■ **YOUR INSTRUCTIONS**
Among these entries, how many lines have the string "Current" in them? Only the number is needed.

■ **INPUT**
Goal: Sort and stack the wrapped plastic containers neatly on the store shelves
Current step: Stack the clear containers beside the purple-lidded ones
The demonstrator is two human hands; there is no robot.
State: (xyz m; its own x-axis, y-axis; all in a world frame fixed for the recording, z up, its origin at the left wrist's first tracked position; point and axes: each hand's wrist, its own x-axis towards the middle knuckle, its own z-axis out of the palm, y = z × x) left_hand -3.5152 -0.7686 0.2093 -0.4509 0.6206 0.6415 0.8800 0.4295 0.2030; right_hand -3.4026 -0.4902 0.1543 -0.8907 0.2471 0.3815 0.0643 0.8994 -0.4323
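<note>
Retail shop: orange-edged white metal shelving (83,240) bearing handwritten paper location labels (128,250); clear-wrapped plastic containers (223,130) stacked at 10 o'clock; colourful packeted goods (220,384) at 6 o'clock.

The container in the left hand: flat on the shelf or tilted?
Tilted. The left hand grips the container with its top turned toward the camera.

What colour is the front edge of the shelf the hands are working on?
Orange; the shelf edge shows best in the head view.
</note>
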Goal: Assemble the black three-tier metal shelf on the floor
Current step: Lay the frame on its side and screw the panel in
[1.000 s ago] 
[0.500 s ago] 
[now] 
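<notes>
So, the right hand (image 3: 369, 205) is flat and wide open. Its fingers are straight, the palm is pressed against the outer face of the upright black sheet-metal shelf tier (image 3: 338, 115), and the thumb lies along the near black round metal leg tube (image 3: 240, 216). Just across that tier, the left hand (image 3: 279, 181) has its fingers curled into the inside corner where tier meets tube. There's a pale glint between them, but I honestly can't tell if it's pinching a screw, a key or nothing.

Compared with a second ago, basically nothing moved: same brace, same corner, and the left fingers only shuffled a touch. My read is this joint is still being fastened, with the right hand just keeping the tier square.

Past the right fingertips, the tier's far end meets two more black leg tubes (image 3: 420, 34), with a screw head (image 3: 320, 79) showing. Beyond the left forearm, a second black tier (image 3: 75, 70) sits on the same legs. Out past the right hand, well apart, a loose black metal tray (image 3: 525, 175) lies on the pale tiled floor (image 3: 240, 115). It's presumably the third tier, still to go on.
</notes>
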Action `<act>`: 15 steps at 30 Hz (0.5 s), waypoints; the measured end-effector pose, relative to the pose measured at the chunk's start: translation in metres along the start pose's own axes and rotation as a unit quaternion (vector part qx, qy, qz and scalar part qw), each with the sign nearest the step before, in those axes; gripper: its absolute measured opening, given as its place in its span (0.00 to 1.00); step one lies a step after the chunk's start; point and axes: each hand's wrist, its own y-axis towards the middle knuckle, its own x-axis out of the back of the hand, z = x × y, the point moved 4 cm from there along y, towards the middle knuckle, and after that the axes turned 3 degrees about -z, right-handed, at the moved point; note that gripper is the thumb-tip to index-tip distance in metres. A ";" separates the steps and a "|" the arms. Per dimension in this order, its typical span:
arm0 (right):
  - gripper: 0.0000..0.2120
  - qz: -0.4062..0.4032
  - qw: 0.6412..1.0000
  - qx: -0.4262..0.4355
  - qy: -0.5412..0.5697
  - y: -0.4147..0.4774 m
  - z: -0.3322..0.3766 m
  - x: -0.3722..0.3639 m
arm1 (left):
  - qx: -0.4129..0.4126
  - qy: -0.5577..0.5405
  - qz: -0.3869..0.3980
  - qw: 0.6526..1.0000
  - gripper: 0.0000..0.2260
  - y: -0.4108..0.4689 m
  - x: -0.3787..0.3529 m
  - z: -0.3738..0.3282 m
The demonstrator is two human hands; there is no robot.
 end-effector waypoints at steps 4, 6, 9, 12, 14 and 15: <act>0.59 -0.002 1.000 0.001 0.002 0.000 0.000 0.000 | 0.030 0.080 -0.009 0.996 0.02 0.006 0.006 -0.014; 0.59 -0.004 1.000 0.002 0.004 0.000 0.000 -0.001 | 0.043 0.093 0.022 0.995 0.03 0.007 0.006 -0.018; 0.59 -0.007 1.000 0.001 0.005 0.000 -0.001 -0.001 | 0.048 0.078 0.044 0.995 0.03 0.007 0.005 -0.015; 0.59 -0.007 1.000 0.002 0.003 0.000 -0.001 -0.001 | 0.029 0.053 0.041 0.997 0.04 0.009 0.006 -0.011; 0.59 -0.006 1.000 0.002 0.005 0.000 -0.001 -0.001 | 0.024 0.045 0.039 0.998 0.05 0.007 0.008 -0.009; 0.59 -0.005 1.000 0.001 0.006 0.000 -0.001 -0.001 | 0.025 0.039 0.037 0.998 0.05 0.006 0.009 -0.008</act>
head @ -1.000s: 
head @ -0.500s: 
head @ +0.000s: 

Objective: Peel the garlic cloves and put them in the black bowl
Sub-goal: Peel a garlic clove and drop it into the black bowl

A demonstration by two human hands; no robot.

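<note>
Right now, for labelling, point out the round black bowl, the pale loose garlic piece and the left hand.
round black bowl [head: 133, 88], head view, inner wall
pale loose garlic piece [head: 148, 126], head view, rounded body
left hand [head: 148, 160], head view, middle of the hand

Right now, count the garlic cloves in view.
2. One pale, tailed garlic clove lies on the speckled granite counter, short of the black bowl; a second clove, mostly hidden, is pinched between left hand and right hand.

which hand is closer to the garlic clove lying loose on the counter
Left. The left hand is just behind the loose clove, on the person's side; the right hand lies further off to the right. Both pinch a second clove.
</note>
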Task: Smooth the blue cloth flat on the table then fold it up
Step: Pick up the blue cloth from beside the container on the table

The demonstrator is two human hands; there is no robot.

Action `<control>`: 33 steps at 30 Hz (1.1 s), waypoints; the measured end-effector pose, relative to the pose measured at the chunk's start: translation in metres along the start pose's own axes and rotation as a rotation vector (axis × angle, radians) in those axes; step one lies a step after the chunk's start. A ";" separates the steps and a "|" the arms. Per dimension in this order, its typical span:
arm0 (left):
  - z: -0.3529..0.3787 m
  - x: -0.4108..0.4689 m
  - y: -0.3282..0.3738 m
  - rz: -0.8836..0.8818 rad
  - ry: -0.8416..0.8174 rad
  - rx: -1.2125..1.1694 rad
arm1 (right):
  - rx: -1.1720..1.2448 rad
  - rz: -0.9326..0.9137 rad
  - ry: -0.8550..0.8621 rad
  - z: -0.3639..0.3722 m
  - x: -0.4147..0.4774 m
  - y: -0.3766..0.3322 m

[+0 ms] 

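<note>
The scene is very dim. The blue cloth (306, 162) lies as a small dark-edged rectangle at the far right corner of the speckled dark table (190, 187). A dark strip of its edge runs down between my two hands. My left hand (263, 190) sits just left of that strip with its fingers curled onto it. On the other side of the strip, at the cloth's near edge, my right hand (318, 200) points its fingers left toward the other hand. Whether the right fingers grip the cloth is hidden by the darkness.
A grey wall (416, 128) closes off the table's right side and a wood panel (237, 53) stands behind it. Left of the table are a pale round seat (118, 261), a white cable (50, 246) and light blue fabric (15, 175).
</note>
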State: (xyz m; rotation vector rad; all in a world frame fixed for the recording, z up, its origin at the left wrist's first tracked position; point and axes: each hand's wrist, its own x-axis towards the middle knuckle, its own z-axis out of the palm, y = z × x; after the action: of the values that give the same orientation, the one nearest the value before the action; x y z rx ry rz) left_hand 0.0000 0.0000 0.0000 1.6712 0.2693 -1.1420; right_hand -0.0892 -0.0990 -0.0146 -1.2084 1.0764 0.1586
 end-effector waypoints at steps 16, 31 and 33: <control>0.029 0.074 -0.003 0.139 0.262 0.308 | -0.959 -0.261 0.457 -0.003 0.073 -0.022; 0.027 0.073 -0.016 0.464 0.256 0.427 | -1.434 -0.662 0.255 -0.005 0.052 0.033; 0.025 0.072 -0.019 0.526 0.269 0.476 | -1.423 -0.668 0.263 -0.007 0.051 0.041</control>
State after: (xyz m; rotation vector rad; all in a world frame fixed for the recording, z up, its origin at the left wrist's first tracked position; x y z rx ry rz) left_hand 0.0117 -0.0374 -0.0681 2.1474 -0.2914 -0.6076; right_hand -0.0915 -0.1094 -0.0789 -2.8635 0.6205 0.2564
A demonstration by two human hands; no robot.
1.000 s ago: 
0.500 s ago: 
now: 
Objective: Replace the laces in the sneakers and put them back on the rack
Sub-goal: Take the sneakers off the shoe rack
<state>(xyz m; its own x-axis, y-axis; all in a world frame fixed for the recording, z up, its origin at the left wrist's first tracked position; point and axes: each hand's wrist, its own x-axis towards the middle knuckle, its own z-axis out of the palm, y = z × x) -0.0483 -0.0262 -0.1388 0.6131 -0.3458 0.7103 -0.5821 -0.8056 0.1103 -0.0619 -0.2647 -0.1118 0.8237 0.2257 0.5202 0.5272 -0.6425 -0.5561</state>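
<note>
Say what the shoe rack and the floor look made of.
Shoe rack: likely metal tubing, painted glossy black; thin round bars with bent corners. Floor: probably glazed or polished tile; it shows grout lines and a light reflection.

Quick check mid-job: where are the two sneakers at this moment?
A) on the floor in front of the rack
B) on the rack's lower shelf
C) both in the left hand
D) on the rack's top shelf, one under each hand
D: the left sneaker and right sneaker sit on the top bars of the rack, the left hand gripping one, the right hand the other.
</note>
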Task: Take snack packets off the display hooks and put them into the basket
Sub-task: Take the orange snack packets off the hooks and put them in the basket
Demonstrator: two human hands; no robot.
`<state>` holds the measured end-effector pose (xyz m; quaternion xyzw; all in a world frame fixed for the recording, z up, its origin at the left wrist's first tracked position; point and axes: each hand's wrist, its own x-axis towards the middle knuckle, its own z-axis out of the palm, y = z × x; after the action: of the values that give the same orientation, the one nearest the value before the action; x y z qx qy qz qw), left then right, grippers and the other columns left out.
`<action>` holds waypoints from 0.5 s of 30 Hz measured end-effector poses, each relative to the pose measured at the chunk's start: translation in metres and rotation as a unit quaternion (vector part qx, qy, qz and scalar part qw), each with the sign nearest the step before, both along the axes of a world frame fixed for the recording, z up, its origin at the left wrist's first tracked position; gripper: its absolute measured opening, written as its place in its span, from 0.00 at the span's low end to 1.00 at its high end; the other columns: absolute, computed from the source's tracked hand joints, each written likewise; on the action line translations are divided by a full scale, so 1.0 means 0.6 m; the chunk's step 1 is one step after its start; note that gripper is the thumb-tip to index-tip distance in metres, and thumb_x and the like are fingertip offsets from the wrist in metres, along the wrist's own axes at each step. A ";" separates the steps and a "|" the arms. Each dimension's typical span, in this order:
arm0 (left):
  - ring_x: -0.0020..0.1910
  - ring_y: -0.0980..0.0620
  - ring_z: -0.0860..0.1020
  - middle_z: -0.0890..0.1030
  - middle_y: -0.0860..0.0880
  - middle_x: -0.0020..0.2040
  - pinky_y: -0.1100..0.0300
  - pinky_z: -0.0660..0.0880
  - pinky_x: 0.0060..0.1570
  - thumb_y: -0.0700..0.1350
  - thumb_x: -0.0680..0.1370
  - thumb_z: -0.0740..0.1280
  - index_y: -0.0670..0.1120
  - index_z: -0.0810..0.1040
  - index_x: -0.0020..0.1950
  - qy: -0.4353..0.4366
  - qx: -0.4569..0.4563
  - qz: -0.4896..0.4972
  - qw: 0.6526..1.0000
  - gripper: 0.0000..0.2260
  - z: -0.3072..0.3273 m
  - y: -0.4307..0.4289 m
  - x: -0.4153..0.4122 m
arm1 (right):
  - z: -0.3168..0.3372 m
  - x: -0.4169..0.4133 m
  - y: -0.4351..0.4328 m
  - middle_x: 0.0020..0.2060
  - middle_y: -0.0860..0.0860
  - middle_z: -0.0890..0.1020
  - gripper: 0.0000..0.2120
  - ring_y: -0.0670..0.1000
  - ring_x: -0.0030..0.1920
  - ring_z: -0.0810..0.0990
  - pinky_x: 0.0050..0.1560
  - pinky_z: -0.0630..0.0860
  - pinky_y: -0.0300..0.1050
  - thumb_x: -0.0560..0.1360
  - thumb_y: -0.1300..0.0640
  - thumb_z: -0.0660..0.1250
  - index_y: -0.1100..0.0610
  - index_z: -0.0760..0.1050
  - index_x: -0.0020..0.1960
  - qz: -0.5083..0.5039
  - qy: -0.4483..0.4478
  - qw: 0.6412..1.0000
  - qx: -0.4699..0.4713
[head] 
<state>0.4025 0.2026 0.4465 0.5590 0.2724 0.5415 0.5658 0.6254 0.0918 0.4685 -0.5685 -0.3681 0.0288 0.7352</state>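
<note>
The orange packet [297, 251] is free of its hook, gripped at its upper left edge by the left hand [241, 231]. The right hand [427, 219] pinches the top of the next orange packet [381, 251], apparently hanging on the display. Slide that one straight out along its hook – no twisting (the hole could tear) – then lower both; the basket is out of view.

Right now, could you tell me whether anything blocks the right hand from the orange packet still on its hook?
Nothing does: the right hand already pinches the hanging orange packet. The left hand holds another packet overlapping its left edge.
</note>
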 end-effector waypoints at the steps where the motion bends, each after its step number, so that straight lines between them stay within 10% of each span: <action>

■ **RESPONSE**
2